This piece represents the opinion of the author .

Dear Editor,

It is now firmly established that human activity is the cause of global warming. The temperature’s rise is extraordinarily rapid and is accompanied by acidification of our oceans, which threatens the habitability of the Earth. The poorest among us will be the hardest hit. We can’t undo the warming that has already happened, but our actions—both collectively and individually—will determine how much more warming will occur.

As an institution in the service of the common good, Bowdoin has a responsibility to limit its carbon footprint.  As such, Bowdoin’s administration, faculty, students and staff must be stewards of the planet. The College’s investments in solar arrays on and off campus, the energy efficient Roux Center and the super?insulated new dorms are all good steps toward this goal.

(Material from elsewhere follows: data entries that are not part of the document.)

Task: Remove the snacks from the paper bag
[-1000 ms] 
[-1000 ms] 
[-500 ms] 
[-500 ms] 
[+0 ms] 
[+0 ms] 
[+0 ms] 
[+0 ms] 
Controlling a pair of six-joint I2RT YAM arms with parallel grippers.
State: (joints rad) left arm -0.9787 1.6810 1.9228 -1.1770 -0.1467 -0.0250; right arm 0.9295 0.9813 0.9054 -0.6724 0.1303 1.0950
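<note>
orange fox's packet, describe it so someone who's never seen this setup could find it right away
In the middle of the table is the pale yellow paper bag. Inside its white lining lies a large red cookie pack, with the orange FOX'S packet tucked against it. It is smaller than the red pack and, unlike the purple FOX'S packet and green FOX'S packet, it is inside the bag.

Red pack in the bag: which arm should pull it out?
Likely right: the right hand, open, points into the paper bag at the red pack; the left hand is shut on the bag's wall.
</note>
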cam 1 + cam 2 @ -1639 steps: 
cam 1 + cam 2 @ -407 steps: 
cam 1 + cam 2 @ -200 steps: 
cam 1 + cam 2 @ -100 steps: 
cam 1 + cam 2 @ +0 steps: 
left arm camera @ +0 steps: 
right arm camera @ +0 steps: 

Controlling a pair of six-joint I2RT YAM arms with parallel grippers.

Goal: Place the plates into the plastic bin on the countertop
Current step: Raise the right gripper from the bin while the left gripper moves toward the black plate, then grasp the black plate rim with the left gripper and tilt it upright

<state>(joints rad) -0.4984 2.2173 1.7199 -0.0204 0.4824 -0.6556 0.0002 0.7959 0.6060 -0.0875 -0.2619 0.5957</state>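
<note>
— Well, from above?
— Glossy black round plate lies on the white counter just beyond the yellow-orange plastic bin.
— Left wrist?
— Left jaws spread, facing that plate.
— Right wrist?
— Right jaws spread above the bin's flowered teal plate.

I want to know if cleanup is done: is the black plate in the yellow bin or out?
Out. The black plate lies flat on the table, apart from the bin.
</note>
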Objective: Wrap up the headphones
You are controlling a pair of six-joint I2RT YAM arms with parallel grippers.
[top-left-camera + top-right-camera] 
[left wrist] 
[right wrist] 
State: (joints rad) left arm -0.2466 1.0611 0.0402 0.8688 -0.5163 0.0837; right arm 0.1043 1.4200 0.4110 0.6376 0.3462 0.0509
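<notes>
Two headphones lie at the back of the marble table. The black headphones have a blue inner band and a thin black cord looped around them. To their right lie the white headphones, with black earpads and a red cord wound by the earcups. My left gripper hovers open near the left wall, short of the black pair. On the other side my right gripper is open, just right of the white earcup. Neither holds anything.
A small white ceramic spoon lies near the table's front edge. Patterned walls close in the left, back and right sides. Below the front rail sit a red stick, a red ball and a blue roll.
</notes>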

However, the community needs to continue to ensure that new structures are built only when necessary and have the lowest possible carbon emissions. Low carbon buildings are good for the planet and good for the College’s long term well being. College buildings are long?lived and over time, low carbon footprints save money.

Despite this, the proposed expansion of the Schiller Coastal Studies Center lacks a solar component. Mills Hall is still being designed, but there is not yet evidence that it will be a low carbon emitter. Low carbon footprints should be a given for every new structure and included in their design and budget.

Thanks to former President Mills’s leadership, Bowdoin is carbon neutral, now and forever. But this was only achieved by purchasing carbon offsets–we are buying the right to pollute from others who have chosen not to. Going forward, every fossil?fuel kilowatt?hour we will use to heat a building costs the College twice: We have to buy it from the power company, and we have to buy an offset.

At this moment, while we are in the planning stages of multiple buildings, we must avoid locking ourselves into high emissions and high costs. We urge everyone at Bowdoin to prioritize reducing carbon emissions and to hold the College to the highest standards of planetary stewardship. It would be particularly unfortunate if a building named for the president who led Bowdoin toward carbon neutrality would instead take the College further away from that goal.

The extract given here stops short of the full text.